Изощренное искусство и примитив! Но этот примитив по сердцу безвкусному восточному владыке Мидасу, оспаривающему мнение мудрого и добродушного Тмола, впервые, конечно, увидевшего и услышавшего настоящего профессионала, под стать тем, что выступали в век Августа и в римских театрах. Но чего можно ожидать от Мидаса, ведь это он выпросил у Диониса дар — превращать в золото все, к чему бы он ни прикоснулся! Об этом у нас шла уже речь в своем месте. Золото — это сиянье, блеск, ослепительная игра света, то, что живописцы передавали слепящей желтизной. Она придавала торжественную нарядность фризам третьего стиля. Но Овидий забавляется, рисуя превращение в золото в руках Мидаса простых обыденных предметов: комьев земли, сорванных веток, колосьев, яблок, насущного хлеба, воды. И игра поэта полна смысла. Автор смеется здесь не только над любовью к безвкусной роскоши восточного владыки, но и обращает внимание читателей на то, что Мидас лишает мир его живой красочности, что золотые яблоки Гесперид отнюдь не прекраснее тех румяных плодов, что растут в каждом, самом скромном италийском саду.

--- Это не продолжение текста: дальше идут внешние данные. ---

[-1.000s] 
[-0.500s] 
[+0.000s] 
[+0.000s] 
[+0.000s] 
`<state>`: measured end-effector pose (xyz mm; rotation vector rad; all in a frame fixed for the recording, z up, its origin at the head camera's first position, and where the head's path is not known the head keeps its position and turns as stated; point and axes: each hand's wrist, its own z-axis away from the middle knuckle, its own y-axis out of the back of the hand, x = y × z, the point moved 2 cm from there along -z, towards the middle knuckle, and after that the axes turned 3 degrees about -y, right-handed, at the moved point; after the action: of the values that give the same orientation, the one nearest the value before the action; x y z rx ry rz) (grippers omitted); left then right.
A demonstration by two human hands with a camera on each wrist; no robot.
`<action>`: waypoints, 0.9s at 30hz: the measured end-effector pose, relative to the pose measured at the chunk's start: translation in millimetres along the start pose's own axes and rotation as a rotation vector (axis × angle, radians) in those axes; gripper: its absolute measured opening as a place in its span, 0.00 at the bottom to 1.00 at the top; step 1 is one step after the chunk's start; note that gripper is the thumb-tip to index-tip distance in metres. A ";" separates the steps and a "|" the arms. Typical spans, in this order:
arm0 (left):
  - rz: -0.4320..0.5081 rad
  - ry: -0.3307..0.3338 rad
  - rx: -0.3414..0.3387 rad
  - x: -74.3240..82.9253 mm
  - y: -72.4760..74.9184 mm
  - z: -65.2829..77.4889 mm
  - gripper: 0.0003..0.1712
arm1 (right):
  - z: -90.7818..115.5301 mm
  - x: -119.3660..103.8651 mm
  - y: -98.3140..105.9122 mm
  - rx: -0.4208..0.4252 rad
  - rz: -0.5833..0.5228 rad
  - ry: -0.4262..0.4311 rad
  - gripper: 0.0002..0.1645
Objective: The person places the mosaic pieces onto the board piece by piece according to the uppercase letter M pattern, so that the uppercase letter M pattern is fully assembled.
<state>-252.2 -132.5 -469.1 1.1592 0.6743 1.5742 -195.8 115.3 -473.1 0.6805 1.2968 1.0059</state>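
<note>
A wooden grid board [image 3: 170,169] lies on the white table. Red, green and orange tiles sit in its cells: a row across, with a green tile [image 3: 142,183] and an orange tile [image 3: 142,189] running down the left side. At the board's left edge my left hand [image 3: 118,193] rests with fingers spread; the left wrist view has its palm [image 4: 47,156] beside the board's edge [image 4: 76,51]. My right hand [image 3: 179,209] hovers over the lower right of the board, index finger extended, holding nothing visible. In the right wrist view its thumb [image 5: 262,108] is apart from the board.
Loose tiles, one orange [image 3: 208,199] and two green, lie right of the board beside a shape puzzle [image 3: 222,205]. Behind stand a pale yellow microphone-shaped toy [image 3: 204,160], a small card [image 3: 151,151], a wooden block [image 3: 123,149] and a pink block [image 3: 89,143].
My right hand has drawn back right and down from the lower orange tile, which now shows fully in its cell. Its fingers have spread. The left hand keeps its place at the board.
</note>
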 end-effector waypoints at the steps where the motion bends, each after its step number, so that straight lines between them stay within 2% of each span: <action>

Да и самый образ Аполлона — многообразие и изысканность цветов одежды и лиры — это ли не удар по примитивным вкусам любителя золота! Забавный рассказ, но смысл его глубок и животрепещущ для «золотого века» Августа, когда мидасов кругом было предостаточно.
Исследователь римского сада и стенной живописи П. Грималь заметил множество реминисценций из этой области искусства в любовных элегиях Овидия, полных юного задора и веселья. Его мифологические герои то и дело как бы списаны с картин: Ио, испуганная своими рогами; Леда, играющая с лебедем; Европа, держащаяся рукой за рог быка-похитителя
И таких примеров в элегиях и поэмах Овидия великое множество. Он сам был в известной мере живописцем, «поэтом глаза», и эта сфера искусства была ему особенно близка.
Италия в древности была скорее страной живописи, чем скульптуры. Этому способствовала, по-видимому, и ее природа. Правда, в архитектуре римляне создали много нового, их стремление к репрезентативности, столь мощное в век Августа, объясняется желанием строить все на века, строить в расчете на вечность, причем не только капитальные постройки, храмы, форумы, но даже и вполне утилитарные акведуки. Созданные из крепчайшего, специально обработанного цемента, они почти не поддавались разрушению. Недаром Гораций называет свои оды памятниками «прочнее меди». Ну а хрупкая поэзия Овидия, его эпос, стоящий вне официальной репрезентативности, на что он рассчитан? — На бессмертие, освященное благосклонностью муз и Диониса, принимающих в свой круг поэта, гордящегося своей художественной индивидуальностью и вкладывающего глубокий смысл в самое свое имя — Назон.
Воспитанный античной культурой, он был насильственно отторгнут от нее, и настоящая глава посвящена именно тому, чего он лишился, оказавшись «на краю мира». Но, как мы увидим дальше, он и там, «на брегах Дуная», среди диких гетов, напрягал все свои душевные силы, чтобы остаться римлянином. Великий француз Делакруа на своей известной картине «Овидий среди гетов» попытался показать отношения поэта с новой средой, которая его окружала: любовь и заботу, проявляемые к нему томитами. И это не художественный вымысел, так было в реальности, это засвидетельствовано «Тристиями».
Да, поэт жил в краю, где не было мифов, где искусство не украшало повседневную жизнь, но даже там, в суровой скифской зиме, он нашел своеобразную поэзию, он — воспитанный августовским искусством, «роскошный гражданин златой Италии». Овидий заметил и на севере множество метаморфоз: вода становится здесь мрамором; суда, вмерзшие в нее, превращаются в живописные изваяния; пестрые рыбы, недвижные под его ногами, твердо ступающими по хрустальной поверхности моря, напоминают мозаичные полы далеких италийских вилл. Такие картины нарисованы в десятой элегии третьей книги «Тристий», особенно любимой А. С. Пушкиным.
Власть деспота бессильна над поэтическим талантом и вдохновением!